◆ What to produce ◆
Because the material must match the original, reproduce every line of it exactly.

◆ Information ◆
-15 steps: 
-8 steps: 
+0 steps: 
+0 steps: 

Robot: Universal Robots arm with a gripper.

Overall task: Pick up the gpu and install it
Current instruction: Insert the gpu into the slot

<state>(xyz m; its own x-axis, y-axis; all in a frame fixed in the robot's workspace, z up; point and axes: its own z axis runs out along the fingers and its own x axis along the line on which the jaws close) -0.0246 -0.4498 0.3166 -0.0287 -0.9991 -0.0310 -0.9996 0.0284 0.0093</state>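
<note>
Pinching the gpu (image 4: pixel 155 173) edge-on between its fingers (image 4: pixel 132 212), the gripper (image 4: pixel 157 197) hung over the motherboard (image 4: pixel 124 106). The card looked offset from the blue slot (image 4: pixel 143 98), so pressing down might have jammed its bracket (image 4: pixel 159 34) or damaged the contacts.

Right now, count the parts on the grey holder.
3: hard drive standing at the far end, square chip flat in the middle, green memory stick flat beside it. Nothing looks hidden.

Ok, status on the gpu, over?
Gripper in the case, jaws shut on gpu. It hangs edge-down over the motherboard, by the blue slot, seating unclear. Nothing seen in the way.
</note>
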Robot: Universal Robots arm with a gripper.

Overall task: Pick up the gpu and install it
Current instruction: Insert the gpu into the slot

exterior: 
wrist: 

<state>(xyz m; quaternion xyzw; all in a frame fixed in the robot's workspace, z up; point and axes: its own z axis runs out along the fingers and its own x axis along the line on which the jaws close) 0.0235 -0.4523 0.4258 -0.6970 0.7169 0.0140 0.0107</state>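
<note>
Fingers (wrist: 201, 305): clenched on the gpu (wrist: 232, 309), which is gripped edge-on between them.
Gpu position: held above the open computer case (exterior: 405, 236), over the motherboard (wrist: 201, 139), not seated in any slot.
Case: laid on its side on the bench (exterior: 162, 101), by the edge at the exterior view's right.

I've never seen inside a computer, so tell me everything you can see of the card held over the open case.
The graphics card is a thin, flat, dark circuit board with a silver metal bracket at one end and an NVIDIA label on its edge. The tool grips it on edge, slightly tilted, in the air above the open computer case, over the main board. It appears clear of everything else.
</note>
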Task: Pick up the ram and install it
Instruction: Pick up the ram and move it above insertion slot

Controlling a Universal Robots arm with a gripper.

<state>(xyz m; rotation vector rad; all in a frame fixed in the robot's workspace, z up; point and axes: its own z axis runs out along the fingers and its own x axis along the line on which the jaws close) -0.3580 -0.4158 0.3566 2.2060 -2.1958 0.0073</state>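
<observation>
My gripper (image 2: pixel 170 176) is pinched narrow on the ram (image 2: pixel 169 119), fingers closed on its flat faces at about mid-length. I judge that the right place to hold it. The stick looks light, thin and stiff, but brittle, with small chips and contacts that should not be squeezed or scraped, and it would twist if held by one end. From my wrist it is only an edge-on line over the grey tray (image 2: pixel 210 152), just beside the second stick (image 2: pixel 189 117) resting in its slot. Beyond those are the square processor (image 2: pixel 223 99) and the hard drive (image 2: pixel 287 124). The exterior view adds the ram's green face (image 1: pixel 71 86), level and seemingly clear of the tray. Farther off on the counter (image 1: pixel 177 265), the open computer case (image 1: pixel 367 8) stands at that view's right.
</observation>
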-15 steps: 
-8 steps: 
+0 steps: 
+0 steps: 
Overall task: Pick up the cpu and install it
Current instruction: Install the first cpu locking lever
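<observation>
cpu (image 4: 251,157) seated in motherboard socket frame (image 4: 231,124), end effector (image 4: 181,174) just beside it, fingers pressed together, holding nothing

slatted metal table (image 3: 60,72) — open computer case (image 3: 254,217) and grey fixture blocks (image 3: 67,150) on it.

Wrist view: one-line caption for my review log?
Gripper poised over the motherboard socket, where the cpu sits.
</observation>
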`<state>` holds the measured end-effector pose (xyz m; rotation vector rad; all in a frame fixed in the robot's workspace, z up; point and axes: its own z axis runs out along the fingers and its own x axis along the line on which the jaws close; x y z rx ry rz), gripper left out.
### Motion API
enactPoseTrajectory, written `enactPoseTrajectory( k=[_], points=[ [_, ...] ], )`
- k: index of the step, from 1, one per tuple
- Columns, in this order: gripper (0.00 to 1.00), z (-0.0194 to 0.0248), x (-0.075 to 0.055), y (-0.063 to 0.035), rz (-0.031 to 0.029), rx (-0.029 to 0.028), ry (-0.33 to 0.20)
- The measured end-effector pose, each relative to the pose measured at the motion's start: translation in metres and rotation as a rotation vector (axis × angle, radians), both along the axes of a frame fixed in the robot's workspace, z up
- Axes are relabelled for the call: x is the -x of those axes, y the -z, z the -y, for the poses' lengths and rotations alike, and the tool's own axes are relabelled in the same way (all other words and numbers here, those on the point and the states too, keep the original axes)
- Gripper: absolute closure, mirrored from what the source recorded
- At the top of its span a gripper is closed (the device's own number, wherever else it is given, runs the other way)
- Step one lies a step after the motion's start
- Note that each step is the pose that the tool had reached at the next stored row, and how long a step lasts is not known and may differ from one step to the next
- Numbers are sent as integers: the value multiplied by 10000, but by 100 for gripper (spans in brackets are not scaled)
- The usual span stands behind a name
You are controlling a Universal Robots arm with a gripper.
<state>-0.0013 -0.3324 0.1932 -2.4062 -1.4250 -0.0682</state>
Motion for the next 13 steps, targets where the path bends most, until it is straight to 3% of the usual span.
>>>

◆ Output for this exercise ◆
-15 steps: 
-8 steps: 
+0 steps: 
+0 steps: 

Robot: Universal Robots arm with a gripper.

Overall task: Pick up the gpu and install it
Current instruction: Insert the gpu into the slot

<state>(xyz m; its own x-axis, y-axis; all in a frame fixed in the robot's workspace, z up; point and axes: its own z axis runs out along the fingers and its own x axis along the line on which the jaws close) -0.0246 -0.4498 0.3166 -0.0287 -0.9991 -0.0310 -0.9996 0.0284 0.0093</state>
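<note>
Pinching the gpu (image 4: pixel 155 173) edge-on between its fingers (image 4: pixel 132 212), the gripper (image 4: pixel 157 197) hung over the motherboard (image 4: pixel 124 106). The card looked offset from the blue slot (image 4: pixel 143 98), so pressing down might have jammed its bracket (image 4: pixel 159 34) or damaged the contacts.

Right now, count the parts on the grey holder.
3: hard drive standing at the far end, square chip flat in the middle, green memory stick flat beside it. Nothing looks hidden.

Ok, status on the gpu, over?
Gripper in the case, jaws shut on gpu. It hangs edge-down over the motherboard, by the blue slot, seating unclear. Nothing seen in the way.
</note>
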Robot: Universal Robots arm with a gripper.

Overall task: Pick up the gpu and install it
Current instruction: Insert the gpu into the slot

exterior: 
wrist: 

<state>(xyz m; quaternion xyzw; all in a frame fixed in the robot's workspace, z up; point and axes: its own z axis runs out along the fingers and its own x axis along the line on which the jaws close) 0.0235 -0.4523 0.4258 -0.6970 0.7169 0.0140 0.0107</state>
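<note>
Fingers (wrist: 201, 305): clenched on the gpu (wrist: 232, 309), which is gripped edge-on between them.
Gpu position: held above the open computer case (exterior: 405, 236), over the motherboard (wrist: 201, 139), not seated in any slot.
Case: laid on its side on the bench (exterior: 162, 101), by the edge at the exterior view's right.

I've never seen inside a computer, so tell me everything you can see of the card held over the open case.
The graphics card is a thin, flat, dark circuit board with a silver metal bracket at one end and an NVIDIA label on its edge. The tool grips it on edge, slightly tilted, in the air above the open computer case, over the main board. It appears clear of everything else.
</note>
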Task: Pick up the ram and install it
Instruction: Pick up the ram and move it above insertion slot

Controlling a Universal Robots arm with a gripper.

<state>(xyz m; rotation vector rad; all in a frame fixed in the robot's workspace, z up; point and axes: its own z axis runs out along the fingers and its own x axis along the line on which the jaws close) -0.3580 -0.4158 0.3566 2.2060 -2.1958 0.0073</state>
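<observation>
My gripper (image 2: pixel 170 176) is pinched narrow on the ram (image 2: pixel 169 119), fingers closed on its flat faces at about mid-length. I judge that the right place to hold it. The stick looks light, thin and stiff, but brittle, with small chips and contacts that should not be squeezed or scraped, and it would twist if held by one end. From my wrist it is only an edge-on line over the grey tray (image 2: pixel 210 152), just beside the second stick (image 2: pixel 189 117) resting in its slot. Beyond those are the square processor (image 2: pixel 223 99) and the hard drive (image 2: pixel 287 124). The exterior view adds the ram's green face (image 1: pixel 71 86), level and seemingly clear of the tray. Farther off on the counter (image 1: pixel 177 265), the open computer case (image 1: pixel 367 8) stands at that view's right.
</observation>
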-15 steps: 
-8 steps: 
+0 steps: 
+0 steps: 
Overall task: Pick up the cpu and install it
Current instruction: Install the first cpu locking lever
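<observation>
cpu (image 4: 251,157) seated in motherboard socket frame (image 4: 231,124), end effector (image 4: 181,174) just beside it, fingers pressed together, holding nothing

slatted metal table (image 3: 60,72) — open computer case (image 3: 254,217) and grey fixture blocks (image 3: 67,150) on it.

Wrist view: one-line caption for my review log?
Gripper poised over the motherboard socket, where the cpu sits.
</observation>
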`<state>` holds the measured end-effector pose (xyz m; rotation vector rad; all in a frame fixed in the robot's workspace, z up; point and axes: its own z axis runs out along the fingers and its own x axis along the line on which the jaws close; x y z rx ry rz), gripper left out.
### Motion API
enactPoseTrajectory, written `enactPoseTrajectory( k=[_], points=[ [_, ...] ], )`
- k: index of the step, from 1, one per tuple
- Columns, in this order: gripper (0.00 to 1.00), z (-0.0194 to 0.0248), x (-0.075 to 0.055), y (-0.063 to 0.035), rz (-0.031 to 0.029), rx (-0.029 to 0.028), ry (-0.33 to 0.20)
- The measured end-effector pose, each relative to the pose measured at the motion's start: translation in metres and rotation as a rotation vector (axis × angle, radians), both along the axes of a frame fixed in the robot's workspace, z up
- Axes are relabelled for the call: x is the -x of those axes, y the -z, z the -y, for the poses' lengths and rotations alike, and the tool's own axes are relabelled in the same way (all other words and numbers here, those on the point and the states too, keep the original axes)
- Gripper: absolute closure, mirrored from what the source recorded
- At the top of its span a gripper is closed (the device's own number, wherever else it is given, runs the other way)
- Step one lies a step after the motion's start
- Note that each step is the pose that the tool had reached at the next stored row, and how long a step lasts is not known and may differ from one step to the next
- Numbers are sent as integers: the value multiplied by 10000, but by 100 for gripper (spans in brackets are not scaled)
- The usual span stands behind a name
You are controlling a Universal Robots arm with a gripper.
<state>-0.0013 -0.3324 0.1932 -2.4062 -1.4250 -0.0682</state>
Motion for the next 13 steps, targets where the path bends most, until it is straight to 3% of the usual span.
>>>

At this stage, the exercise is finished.